**WHAT YOU WILL DO:** Start at the first line of the material below and retype each line through the one containing "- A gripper", exactly.

**MATERIAL PROVIDED:**
|---|
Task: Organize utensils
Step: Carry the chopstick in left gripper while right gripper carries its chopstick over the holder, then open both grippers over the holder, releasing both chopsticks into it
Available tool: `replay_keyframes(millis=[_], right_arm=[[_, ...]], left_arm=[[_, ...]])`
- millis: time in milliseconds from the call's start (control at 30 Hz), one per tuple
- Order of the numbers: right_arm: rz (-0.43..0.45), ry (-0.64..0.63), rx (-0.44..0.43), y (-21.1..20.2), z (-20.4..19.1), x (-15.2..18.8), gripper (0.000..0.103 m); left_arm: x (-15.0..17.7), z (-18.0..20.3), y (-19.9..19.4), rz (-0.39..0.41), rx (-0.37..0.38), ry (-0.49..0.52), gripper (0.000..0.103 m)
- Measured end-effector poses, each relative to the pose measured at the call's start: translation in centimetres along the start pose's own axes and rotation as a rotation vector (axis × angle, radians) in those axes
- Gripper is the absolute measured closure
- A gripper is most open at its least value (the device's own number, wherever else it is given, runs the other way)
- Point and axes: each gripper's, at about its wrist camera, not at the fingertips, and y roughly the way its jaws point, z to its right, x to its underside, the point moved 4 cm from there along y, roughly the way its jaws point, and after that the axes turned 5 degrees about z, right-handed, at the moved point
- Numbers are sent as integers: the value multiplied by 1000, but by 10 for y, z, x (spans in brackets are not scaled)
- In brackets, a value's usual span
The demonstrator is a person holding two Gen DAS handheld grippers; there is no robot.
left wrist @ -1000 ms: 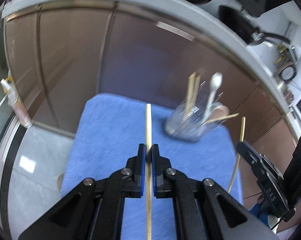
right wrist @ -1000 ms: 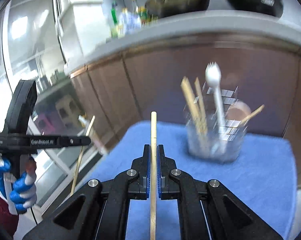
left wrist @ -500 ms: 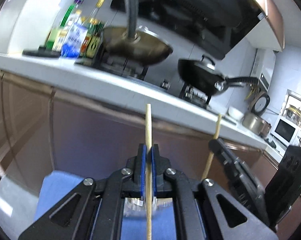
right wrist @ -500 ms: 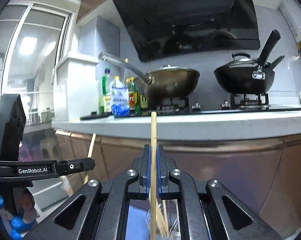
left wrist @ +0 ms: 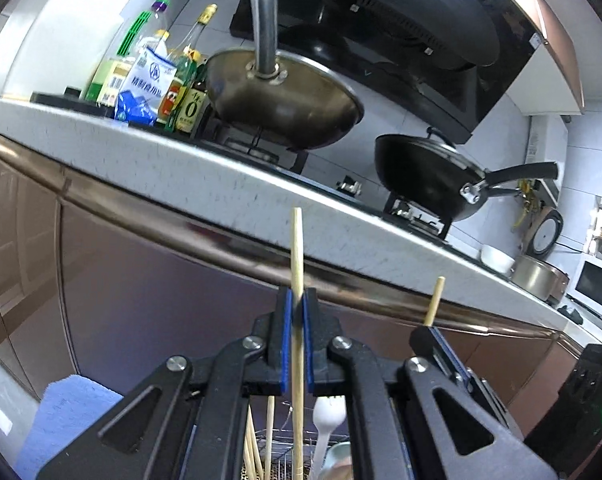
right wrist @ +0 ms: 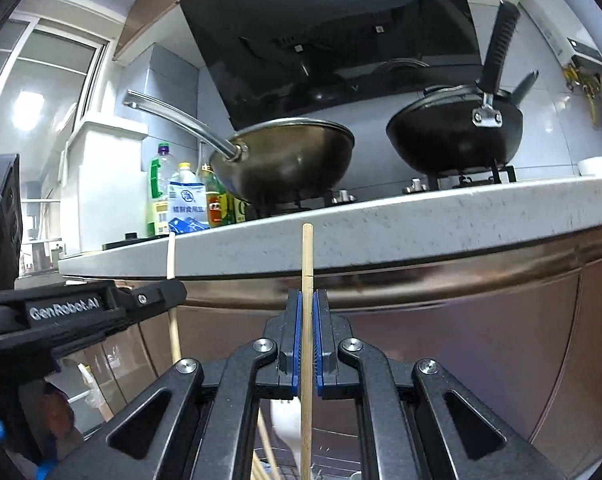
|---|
**WORKED SOLUTION:**
Task: Organize utensils
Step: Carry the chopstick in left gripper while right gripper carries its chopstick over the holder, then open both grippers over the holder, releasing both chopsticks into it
Available tool: `replay_keyframes(millis=[_], right_arm=[[_, ...]], left_arm=[[_, ...]])`
- millis: time in milliseconds from the call's start (control at 30 Hz), one per tuple
- Order of the numbers: right_arm: rz (-0.43..0.45), ry (-0.64..0.63), rx (-0.44..0.43), y (-21.1..20.2), z (-20.4..19.1), x (-15.2..18.8), gripper (0.000..0.103 m); left_arm: x (-15.0..17.7), z (-18.0..20.3), y (-19.9..19.4), rz (-0.39..0.41), rx (-0.37..0.38), ry (-0.49..0.52), gripper (0.000..0.103 m)
- Measured end-effector poses, each relative to the pose measured at the call's start: translation in centimetres along the start pose's own axes and rotation as a rotation vector (axis × angle, radians) in those axes
- Gripper is the absolute measured closure
- A gripper is most open at its least value (the device's own number, wherever else it is given, runs the other way)

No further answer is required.